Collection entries

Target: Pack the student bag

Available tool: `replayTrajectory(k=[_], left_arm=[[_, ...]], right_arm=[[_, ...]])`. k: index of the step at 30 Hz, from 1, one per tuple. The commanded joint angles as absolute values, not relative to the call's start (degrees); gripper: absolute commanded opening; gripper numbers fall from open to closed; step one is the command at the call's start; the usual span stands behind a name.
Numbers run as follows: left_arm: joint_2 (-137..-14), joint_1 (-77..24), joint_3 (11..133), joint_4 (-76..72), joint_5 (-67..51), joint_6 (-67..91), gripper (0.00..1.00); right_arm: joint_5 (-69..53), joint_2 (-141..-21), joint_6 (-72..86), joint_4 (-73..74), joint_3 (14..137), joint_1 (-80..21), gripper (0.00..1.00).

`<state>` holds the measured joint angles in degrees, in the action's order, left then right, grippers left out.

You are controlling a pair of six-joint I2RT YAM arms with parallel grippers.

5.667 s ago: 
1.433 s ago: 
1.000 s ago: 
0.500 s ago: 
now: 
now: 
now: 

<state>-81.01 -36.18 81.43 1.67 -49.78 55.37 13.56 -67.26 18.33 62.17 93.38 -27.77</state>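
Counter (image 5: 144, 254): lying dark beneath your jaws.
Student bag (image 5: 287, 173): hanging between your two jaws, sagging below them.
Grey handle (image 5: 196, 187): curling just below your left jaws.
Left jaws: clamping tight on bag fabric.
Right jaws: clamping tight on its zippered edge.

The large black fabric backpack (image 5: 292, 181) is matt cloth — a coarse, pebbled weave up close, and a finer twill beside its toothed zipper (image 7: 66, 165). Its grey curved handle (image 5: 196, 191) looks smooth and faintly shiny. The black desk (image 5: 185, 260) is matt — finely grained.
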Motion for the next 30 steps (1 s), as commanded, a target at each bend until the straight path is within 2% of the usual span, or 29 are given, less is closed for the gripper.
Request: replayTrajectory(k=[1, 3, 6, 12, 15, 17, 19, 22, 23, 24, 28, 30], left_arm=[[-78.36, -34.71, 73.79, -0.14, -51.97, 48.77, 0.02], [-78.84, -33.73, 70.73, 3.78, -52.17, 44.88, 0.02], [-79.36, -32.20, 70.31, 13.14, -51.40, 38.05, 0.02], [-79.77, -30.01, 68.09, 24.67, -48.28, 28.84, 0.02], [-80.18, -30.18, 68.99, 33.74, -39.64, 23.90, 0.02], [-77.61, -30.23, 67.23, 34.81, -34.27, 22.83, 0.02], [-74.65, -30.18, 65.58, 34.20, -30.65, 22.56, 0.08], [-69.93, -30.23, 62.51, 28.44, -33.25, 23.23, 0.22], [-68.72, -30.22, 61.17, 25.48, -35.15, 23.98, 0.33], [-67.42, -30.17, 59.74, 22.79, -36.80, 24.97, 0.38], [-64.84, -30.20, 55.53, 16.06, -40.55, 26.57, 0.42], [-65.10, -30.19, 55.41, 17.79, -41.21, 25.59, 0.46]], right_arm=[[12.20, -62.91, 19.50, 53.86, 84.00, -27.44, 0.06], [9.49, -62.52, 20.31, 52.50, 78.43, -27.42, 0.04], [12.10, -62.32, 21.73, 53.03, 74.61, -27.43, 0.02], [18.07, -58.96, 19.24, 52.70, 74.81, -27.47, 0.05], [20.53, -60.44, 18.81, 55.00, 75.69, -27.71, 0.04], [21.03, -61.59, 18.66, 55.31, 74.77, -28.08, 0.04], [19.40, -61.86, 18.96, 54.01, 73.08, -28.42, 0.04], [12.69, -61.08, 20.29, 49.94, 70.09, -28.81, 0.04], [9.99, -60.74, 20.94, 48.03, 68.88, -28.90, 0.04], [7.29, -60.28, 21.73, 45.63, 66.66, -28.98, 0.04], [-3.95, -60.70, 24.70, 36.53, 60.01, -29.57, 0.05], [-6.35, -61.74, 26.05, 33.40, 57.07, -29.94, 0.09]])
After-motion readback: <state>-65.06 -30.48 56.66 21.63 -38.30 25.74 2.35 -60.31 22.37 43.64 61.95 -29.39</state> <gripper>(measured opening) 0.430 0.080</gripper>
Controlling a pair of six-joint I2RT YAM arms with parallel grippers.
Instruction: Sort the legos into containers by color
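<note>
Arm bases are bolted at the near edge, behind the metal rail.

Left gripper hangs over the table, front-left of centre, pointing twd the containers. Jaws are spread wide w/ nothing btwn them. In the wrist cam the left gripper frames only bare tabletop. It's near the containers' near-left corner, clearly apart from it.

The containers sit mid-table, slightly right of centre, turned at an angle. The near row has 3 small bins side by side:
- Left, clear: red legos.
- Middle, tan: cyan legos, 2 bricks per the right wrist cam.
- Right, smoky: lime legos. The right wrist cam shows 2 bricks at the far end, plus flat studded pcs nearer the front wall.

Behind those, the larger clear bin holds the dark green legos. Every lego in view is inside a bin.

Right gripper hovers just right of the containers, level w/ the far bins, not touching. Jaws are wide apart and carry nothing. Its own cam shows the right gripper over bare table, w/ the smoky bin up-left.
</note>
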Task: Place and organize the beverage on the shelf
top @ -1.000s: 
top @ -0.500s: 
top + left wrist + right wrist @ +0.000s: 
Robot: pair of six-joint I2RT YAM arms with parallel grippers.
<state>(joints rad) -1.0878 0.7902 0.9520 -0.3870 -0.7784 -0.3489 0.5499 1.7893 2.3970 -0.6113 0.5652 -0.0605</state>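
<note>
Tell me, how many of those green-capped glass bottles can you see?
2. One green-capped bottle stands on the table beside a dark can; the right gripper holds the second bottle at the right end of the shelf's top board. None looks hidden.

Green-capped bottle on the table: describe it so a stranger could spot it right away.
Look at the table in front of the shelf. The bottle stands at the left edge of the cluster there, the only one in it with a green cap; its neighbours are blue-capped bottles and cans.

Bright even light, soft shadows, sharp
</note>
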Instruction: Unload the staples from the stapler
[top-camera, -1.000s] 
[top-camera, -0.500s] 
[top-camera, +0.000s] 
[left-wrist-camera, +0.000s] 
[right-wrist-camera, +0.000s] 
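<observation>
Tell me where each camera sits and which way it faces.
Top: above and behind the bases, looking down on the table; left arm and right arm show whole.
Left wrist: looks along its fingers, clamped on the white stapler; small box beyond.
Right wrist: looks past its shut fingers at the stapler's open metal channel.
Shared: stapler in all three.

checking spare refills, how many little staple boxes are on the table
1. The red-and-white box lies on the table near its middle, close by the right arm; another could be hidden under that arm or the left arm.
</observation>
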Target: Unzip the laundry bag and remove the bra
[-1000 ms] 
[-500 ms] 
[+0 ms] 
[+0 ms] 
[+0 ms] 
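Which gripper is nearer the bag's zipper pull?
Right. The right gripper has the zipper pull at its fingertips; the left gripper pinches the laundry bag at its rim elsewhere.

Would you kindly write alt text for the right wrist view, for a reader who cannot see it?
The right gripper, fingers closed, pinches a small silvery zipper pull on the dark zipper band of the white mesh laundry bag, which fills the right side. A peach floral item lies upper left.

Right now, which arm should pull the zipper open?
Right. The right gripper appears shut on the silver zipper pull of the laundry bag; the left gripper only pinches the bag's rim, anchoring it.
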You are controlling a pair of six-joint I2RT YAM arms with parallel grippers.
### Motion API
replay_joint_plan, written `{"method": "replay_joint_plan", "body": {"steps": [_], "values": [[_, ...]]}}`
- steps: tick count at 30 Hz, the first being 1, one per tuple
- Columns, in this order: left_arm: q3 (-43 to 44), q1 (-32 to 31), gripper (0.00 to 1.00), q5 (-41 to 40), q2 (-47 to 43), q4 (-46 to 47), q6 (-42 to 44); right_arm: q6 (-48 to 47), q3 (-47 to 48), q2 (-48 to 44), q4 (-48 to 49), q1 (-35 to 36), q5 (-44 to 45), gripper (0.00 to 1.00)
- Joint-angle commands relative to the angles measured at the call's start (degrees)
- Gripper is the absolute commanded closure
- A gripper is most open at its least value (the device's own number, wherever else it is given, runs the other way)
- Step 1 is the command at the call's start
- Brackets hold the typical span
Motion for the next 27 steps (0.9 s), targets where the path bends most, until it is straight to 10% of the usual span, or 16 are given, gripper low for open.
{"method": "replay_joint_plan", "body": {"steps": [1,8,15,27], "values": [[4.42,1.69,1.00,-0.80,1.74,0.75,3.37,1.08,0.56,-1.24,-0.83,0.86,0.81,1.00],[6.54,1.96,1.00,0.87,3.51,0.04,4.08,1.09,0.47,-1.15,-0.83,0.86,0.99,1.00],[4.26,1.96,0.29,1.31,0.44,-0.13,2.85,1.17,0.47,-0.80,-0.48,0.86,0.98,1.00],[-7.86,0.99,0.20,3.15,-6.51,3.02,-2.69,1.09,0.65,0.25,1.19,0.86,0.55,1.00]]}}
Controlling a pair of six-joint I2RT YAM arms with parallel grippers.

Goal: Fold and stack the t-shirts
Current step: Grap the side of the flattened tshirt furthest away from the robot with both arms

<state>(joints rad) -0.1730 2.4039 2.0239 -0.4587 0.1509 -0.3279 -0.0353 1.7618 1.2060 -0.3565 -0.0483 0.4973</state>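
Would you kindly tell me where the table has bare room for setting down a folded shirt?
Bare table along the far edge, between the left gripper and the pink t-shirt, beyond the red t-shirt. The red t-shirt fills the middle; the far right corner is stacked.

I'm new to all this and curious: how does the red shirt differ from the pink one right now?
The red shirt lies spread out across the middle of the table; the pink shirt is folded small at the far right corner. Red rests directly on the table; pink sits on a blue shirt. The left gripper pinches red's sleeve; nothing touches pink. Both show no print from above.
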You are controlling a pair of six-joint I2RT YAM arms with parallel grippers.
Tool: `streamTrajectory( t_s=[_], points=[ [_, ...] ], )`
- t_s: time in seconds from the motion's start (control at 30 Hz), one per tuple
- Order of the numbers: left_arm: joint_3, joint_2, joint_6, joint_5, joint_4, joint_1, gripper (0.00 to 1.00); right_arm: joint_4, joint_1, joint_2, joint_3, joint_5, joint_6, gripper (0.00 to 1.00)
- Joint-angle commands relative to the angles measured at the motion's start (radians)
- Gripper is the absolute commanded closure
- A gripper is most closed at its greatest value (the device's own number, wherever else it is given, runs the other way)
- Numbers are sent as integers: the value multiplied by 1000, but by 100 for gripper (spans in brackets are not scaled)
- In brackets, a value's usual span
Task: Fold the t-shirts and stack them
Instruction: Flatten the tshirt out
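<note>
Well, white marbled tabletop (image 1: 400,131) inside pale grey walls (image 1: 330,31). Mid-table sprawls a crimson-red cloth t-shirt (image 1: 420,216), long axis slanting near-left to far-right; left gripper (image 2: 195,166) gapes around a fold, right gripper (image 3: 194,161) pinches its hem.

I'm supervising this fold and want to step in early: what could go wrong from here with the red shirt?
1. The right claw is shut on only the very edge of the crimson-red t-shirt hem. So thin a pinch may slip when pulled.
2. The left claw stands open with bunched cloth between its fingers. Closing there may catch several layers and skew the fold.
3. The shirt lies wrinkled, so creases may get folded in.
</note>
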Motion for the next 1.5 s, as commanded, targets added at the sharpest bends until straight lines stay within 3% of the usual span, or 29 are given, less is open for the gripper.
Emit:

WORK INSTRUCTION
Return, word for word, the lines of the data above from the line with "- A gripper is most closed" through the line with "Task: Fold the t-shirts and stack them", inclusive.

THE ANSWER
- A gripper is most closed at its greatest value (the device's own number, wherever else it is given, runs the other way)
- Numbers are sent as integers: the value multiplied by 1000, but by 100 for gripper (spans in brackets are not scaled)
- In brackets, a value's usual span
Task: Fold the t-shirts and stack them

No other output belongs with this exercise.